質問④ 『リリー・マルガリーテとかすみ草』でも主婦を主人公にされていますが、今作との関係などは?

『リリー・マルガリーテとかすみ草』は同じ主婦が主人公の作品でも『昼下がりに、また。』よりもっと百合らしい作品になっています。

 

昼下がりにのイメージが強い方が読むと「あ、こいつこんなのも描けるのか」くらいには思っていただけるかとは思います。

 


「主婦と娘の同級生の恋を描いた「リリー・マルガリーテとかすみ草」は『明日の君に花束を』に収録。」

 

質問⑤ 作品にこめられたテーマはございますか。

夫婦と言っても様々な形がある中で、穏やかに平凡で小さな幸せを見つけて笑って過ごしていけるという、恵まれた環境にいる主人公。

 

小さな綻びから生まれた決して許される事ではない罪、それを冒してから流されてゆく主人公の感情、当事者や第三者から与えられる環境の変化など、この作品にこめられた昼ドラというテーマを感じてもらえたら嬉しいです。

 


「小さな綻びから始まる”昼ドラ”的展開」

 

質問⑥ 作品を描いている中での読者さんの声などで印象に残ったことはございますか?

一番印象に残ったのが同じような経験をされた方がいらしたことですね。

 

百合というジャンルの中でも特に個性的な作品を描いている自覚はあるのですが、それでも共感していただける方がいると思うとモチベーションに繋がります。

 

質問⑦ 最後に読者さんへのメッセージを

沢山の感情を抱く女性同士にはいつまで経っても、何らかの特別な感情が生まれると思います。

 

若いから生まれる悩みもあれば、歳を重ねたから生まれてくる悩み…そして結婚をしているからこそ生まれてくる悩みだってあります。

 

恋する気持ちだけが百合ではなく、妬み嫉みや嫌悪そして尊敬などのたくさんの気持ちが特定の人にだけ向けばそれは百合だと思って今まで作品を作ってきました。

 

「昼下がりに、また。

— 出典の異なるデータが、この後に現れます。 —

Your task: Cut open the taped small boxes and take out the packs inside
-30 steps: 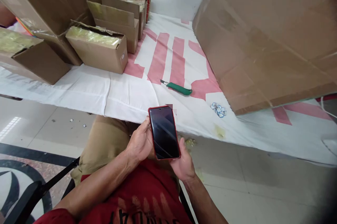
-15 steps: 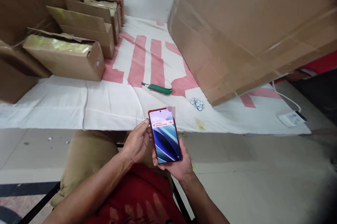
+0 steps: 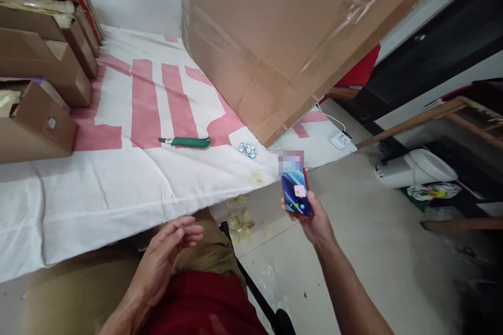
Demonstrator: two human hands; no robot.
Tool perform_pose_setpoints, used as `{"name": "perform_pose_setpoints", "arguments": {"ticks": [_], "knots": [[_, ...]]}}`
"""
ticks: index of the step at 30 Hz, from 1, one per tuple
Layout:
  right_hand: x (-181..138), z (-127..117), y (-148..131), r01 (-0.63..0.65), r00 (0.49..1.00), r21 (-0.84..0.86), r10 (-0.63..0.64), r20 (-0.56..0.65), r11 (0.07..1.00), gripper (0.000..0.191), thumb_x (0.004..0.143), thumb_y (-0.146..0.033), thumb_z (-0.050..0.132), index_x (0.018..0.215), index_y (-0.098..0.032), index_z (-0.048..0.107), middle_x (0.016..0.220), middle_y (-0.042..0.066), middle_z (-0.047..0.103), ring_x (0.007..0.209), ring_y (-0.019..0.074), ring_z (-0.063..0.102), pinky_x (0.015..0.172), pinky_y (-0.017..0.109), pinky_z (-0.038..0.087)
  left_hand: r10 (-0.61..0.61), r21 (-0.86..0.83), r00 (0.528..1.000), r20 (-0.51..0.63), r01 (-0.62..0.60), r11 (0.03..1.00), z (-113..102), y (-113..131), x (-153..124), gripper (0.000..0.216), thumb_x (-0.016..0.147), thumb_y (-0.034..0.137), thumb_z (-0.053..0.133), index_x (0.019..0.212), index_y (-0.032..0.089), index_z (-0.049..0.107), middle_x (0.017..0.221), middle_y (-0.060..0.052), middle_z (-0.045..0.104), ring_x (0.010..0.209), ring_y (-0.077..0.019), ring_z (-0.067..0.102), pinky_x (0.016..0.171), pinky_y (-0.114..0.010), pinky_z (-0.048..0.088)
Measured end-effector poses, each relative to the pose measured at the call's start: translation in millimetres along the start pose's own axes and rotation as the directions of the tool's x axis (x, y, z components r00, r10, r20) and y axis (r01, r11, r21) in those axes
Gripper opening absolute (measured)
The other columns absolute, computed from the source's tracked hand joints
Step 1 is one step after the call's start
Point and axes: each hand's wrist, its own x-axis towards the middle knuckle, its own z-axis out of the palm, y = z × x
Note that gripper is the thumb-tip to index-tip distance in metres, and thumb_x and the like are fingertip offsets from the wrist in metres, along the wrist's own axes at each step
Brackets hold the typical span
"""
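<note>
My right hand (image 3: 314,217) grips a red-cased phone (image 3: 295,193) with its screen lit, held out over the floor to the right of my knees. My left hand (image 3: 168,251) hovers above my lap with its fingers stretched out and nothing in it. A green-handled utility knife (image 3: 185,141) lies on the white and pink sheet (image 3: 118,177) ahead of me. A small crumpled blue-and-white scrap (image 3: 248,150) sits near the sheet's front edge.
A large taped cardboard box (image 3: 275,36) stands on the sheet at the right. Several smaller cartons (image 3: 35,88) line the left side. On the floor are a white charger with cable (image 3: 341,139), yellowish scraps (image 3: 239,217) and a white appliance (image 3: 412,167). A person in red sits behind the big box.
My left hand has let go of the phone and dropped toward my lap. The right hand carried the lit phone out to the right, and my view swung right.
</note>
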Motion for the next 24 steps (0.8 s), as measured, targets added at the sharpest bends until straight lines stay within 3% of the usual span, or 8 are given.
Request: {"name": "perform_pose_setpoints", "arguments": {"ticks": [3,6,9,13,16,24], "knots": [[40,-25,-12,0.003,0.976,-0.401,-0.090,-0.197,0.916,0.081,0.077,-0.086,0.041,0.104,-0.016,0.068,0.099,0.019,0.078,0.084,0.0317,0.077,0.052,0.032,0.048,-0.047,0.004,0.999,-0.007,0.047,0.999,-6,-13,-1,0.066,0.066,0.060,0.091,0.111,0.015,0.074,0.105,-0.015,0.080,0.096,-0.0281,0.074,0.090,-0.040,0.055],[73,-34,-28,-0.048,0.957,-0.607,-0.137,-0.255,0.793,0.066,0.079,-0.076,0.055,0.101,-0.017,0.073,0.099,0.018,0.078,0.095,0.0341,0.075,0.068,0.036,0.054,-0.096,0.021,0.995,0.019,0.096,0.995,-11,-24,0,0.068,0.067,0.063,0.090,0.113,0.016,0.075,0.107,-0.015,0.080,0.099,-0.0283,0.073,0.092,-0.040,0.054],[94,-27,-41,-0.112,0.942,-0.782,-0.186,-0.280,0.613,0.054,0.085,-0.064,0.061,0.105,-0.016,0.076,0.104,0.021,0.078,0.110,0.0405,0.070,0.090,0.048,0.052,-0.105,0.046,0.993,0.059,0.103,0.994,-16,-29,2,0.067,0.071,0.064,0.087,0.117,0.016,0.075,0.112,-0.015,0.080,0.103,-0.0278,0.073,0.094,-0.038,0.054],[103,-6,-47,-0.131,0.941,-0.899,-0.233,-0.245,0.417,0.060,0.093,-0.058,0.059,0.125,-0.009,0.071,0.116,0.028,0.074,0.118,0.0443,0.068,0.101,0.054,0.047,-0.090,0.051,0.995,0.054,0.087,0.995,-19,-27,2,0.065,0.074,0.064,0.085,0.117,0.017,0.076,0.113,-0.015,0.079,0.103,-0.0271,0.073,0.094,-0.037,0.054],[102,6,-46,-0.122,0.945,-0.936,-0.248,-0.211,0.330,0.065,0.097,-0.058,0.054,0.132,-0.005,0.066,0.119,0.031,0.070,0.118,0.0444,0.068,0.102,0.055,0.048,-0.082,0.050,0.996,0.025,0.081,0.995,-15,-25,2,0.063,0.072,0.064,0.086,0.113,0.017,0.077,0.109,-0.015,0.080,0.101,-0.0261,0.073,0.093,-0.036,0.054],[116,37,-52,-0.132,0.971,-0.954,-0.160,-0.179,0.269,0.078,0.096,-0.069,0.045,0.139,-0.005,0.060,0.127,0.031,0.065,0.119,0.0459,0.068,0.097,0.058,0.051,-0.065,0.051,0.997,0.045,0.063,0.997,-7,-23,4,0.053,0.075,0.061,0.085,0.106,0.019,0.077,0.101,-0.011,0.081,0.093,-0.0229,0.073,0.086,-0.034,0.053]]}}
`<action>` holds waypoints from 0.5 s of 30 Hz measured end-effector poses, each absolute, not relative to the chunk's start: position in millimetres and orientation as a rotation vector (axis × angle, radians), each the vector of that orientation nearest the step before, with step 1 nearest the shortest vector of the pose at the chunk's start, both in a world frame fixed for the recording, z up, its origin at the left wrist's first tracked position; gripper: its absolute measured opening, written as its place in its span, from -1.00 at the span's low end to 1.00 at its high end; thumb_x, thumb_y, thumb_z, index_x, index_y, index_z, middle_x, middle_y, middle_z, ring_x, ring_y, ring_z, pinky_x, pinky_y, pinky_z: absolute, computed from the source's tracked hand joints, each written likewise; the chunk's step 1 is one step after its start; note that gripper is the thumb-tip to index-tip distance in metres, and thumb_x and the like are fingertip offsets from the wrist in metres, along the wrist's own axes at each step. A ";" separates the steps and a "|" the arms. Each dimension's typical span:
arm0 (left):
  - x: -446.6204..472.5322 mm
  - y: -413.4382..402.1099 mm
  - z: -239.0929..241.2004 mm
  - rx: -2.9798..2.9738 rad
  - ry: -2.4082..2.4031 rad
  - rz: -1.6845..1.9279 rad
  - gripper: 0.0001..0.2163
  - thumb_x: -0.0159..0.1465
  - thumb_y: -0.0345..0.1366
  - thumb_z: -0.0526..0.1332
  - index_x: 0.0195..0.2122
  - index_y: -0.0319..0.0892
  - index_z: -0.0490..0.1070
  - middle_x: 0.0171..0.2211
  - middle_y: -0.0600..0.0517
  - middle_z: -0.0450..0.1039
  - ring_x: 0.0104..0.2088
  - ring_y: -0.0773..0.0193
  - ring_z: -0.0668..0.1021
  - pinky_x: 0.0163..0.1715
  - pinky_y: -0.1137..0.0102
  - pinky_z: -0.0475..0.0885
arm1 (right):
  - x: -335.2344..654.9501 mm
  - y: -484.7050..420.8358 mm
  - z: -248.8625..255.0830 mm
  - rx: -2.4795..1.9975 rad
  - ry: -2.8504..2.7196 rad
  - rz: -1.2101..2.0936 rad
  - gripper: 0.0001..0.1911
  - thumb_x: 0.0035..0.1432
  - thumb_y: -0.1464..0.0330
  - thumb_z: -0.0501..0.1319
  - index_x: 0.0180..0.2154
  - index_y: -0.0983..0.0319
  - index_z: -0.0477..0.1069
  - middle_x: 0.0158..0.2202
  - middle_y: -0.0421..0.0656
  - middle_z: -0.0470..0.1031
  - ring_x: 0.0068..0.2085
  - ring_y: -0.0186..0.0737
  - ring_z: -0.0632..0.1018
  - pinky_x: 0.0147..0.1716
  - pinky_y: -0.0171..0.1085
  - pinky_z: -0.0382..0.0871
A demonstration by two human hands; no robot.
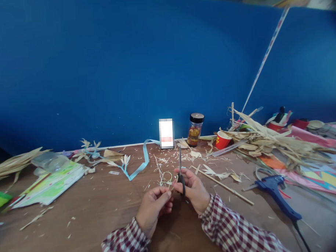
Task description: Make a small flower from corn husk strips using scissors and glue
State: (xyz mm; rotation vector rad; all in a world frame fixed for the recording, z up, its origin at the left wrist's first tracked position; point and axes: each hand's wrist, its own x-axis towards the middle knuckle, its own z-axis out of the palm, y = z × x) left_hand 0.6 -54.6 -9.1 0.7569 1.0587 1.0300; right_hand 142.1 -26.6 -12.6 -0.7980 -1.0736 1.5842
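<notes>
My right hand (194, 188) is closed around a pair of scissors (181, 181), its blade pointing up and away from me. My left hand (154, 204) pinches a thin, pale strip (174, 183), which looks like dried plant fibre and reaches toward the fingers of my right hand. Whether those fingers also grip the strip is too small to tell. Just beyond my left fingertips lie curled pale fibres (165, 177) on the brown table (105, 223), among many small scraps.
A blue hot glue gun (280, 195) and a thin stick (226, 187) lie to the right. Behind them are a dried husk pile (256, 135) and a red paper cup (223, 140). A lidded jar (195, 130) stands before the blue partition (113, 69). Light blue ribbon (145, 158) lies left of centre.
</notes>
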 end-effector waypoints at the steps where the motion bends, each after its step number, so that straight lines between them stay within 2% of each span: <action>1: 0.7 -54.4 -9.4 0.751 1.061 1.023 -0.80 -0.05 -0.24 0.31 -0.50 -0.26 0.38 -0.63 0.08 0.38 -0.66 0.49 0.38 -0.65 0.57 0.32 | 142.2 -26.7 -12.3 -0.802 -1.066 1.586 -0.52 -0.15 0.40 0.31 -0.13 0.20 0.22 -0.44 -0.25 0.43 -0.46 -0.42 0.42 -0.47 -0.41 0.25; 10: 1.9 -54.1 -11.3 0.740 1.073 1.030 -0.78 -0.07 -0.23 0.32 -0.52 -0.26 0.36 -0.64 0.09 0.39 -0.67 0.49 0.39 -0.66 0.58 0.34 | 142.9 -25.2 -10.8 -0.913 -1.042 1.540 -0.49 -0.15 0.33 0.30 -0.12 0.19 0.22 -0.43 -0.23 0.41 -0.52 -0.42 0.37 -0.65 -0.48 0.13; 15: -1.4 -51.4 -9.4 0.669 1.076 1.115 -0.78 -0.09 -0.24 0.33 -0.50 -0.27 0.38 -0.62 0.09 0.39 -0.65 0.50 0.40 -0.66 0.60 0.35 | 143.2 -24.6 -12.4 -0.991 -1.092 1.487 -0.52 -0.14 0.29 0.29 -0.14 0.19 0.21 -0.50 -0.28 0.35 -0.53 -0.41 0.34 -0.69 -0.49 0.05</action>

」は私の好きだと思う要素を詰め込んでいる作品ですが、本作を通じて様々な関係性も想像して頂き、そして男を知った主婦同士の百合も悪くないな、と思ってもらえれば作家冥利に尽きます。

 

いつも応援してくださる読者の方には本当に感謝しております。今後も私らしい作品で皆さまに楽しんで頂けるよう努力していきますので、これからも応援の程よろしくお願いします。